Recorded data
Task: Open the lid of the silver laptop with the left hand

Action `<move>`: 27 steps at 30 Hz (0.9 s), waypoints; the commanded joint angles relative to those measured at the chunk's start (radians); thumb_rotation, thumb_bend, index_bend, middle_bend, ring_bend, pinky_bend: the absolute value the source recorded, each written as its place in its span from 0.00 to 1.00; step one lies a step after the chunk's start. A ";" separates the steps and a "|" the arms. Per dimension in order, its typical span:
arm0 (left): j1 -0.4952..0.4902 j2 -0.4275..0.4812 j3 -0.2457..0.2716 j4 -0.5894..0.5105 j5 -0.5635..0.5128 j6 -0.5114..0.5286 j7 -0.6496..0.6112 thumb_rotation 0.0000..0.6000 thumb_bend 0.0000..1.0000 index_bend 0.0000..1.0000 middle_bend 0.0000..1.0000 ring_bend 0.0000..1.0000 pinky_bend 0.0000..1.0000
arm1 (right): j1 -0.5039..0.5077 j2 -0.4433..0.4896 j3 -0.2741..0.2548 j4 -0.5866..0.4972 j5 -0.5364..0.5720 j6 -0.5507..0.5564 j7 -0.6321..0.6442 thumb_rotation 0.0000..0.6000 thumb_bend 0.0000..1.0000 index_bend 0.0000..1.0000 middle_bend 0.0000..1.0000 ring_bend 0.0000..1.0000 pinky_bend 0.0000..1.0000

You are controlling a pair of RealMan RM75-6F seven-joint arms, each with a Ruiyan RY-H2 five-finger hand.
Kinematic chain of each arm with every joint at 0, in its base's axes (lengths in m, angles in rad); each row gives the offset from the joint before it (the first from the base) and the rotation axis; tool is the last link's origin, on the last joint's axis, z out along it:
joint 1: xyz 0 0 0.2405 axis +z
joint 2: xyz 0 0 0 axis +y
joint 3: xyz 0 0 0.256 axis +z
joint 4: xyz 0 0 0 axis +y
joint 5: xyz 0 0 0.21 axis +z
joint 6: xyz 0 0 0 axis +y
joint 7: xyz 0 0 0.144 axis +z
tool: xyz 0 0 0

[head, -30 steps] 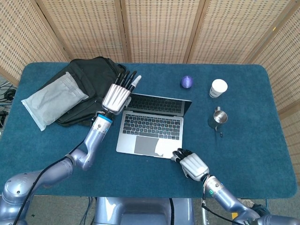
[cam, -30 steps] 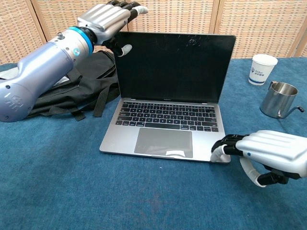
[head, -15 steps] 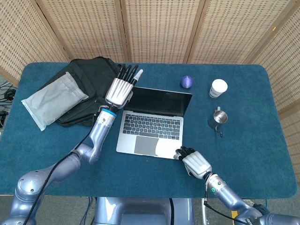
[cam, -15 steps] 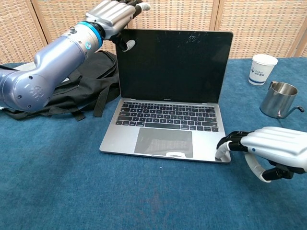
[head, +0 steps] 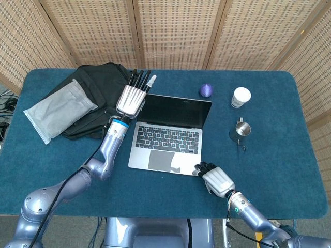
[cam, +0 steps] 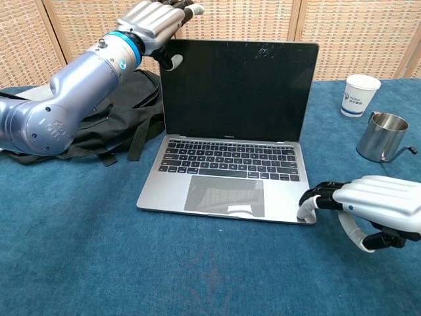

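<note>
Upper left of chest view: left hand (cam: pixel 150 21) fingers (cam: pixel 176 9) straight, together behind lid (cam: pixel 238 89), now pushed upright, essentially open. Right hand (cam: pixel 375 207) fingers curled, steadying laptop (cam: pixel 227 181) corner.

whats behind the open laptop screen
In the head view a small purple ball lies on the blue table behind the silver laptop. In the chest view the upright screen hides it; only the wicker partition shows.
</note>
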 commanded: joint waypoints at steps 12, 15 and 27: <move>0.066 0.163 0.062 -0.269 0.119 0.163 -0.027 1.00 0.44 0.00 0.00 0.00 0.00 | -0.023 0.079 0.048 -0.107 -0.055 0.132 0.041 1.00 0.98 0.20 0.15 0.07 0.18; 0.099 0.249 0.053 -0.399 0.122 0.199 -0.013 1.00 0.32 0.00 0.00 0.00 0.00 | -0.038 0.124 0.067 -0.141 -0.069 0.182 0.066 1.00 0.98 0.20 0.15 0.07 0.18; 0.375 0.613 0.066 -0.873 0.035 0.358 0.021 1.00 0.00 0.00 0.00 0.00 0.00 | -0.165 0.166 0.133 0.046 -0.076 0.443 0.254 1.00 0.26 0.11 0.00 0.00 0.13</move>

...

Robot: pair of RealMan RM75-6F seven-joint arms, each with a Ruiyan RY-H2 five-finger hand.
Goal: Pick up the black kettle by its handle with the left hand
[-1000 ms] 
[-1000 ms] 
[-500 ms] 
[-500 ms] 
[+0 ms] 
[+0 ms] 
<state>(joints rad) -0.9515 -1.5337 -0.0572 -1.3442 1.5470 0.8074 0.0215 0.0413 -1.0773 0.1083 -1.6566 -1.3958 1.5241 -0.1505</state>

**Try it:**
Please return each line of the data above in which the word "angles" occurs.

**Response for this exercise:**
Action `<move>`: 27 steps at 30 Hz (0.9 s), waypoints; the commanded joint angles relative to those measured at the chunk's start (radians); thumb_rotation, thumb_bend, index_bend, middle_bend, ring_bend, pinky_bend: the absolute value the source recorded, each written as its place in its span from 0.00 to 1.00; step one lies a step after the chunk's start. A ";" separates the steps and a "|" the arms. Per dimension in order, its typical span:
Kinematic chain of each arm with every joint at 0, in its base's axes (lengths in m, angles in rad); each row gives the offset from the joint before it (the first from the base) and the rotation axis; tool is the last link's origin, on the last joint's axis, z out along it:

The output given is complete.